O 10:15 dyrektor startu ogłosił procedurę awaryjną w centrum kontroli lotu: “Uwaga wszystkie stanowiska. Mówi NLM [NASA Launch Manager] przez Countdown & NLM Net. Wystąpił nieprzewidziany wypadek misji Glory. Proszę wdrożyć scenariusz przygotowania do niepowodzenia i nieprzewidzianego wypadku. Rozpocząć od zabezpieczenia danych i zadań związanych z niepowodzeniem. Nie opuszczać stanowisk aż do pozwolenia wydanego przez NLM lub ALM. Nie wolno nawiązywać łączności z nikim poza kontrolą lotu ani spekulować na temat przyczyn wypadku.”
Nieudany start Taurusa XL jest ciosem w reputację producenta i operatora rakiety, firmy Orbital Sciences Corp.

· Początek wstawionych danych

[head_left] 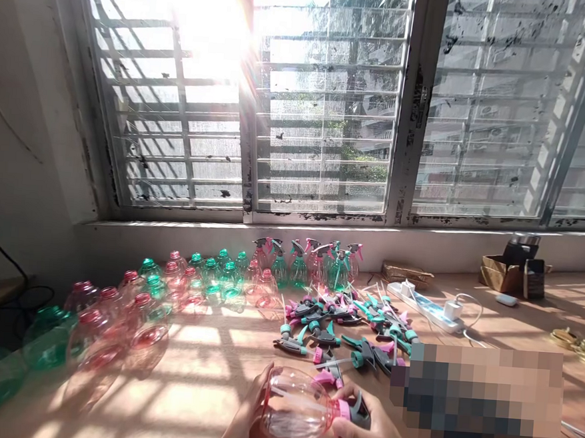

Przez ostatnie dwa lata wraz z NASA poprawiała ona konstrukcję osłony aerodynamicznej, która w tym czasie odbyła udany lot na rakiecie Minotaur. Ponownie zawiodła jednak z rakietą Taurus, tak jak miało to miejsce w 2009 roku, gdy stała się przyczyną utraty satelity środowiskowego Orbiting Carbon Observatory. Lot z Glory miał być powrotem rakiety do służby. W 2013 roku kolejna rakieta Taurus ma wynieść w przestrzeń zastępcę utraconego OCO, satelitę OCO-2.
O godz. 14:00 CET (5:00 nad ranem czasu lokalnego) odbyła się konferencja prasowa poświęcona nieudanemu startowi. Omar Baez łamiącym się głosem potwierdził, że nie odczepiła się osłona aerodynamiczna rakiety, a satelita nie osiągnął orbity i spadł do Oceanu Spokojnego, w jego południowej części. Jest to dokładne powtórzenie sytuacji sprzed 2 lat. Rich Straka, wiceprezes Launch System Group spółki Orbital Science Corp., wyjaśnił, jakie zmiany zostały dokonane w systemie odrzucania osłony w ostatnich dwóch latach, od nieudanego startu OCO. Podkreślił, że podobne układy odrzutu zostały przetestowane 3 razy nie wykazując usterek.
W ciągu następnych kilku godzin powinny zostać zebrane dokładne dane, które wykażą, czy nastąpiło chociaż częściowe odłączenie osłony.
Zostanie też wyznaczona przypuszczalna pozycja upadku Glory do oceanu. Omar Baez przypuszcza, że miejsce to leży w pobliżu upadku OCO.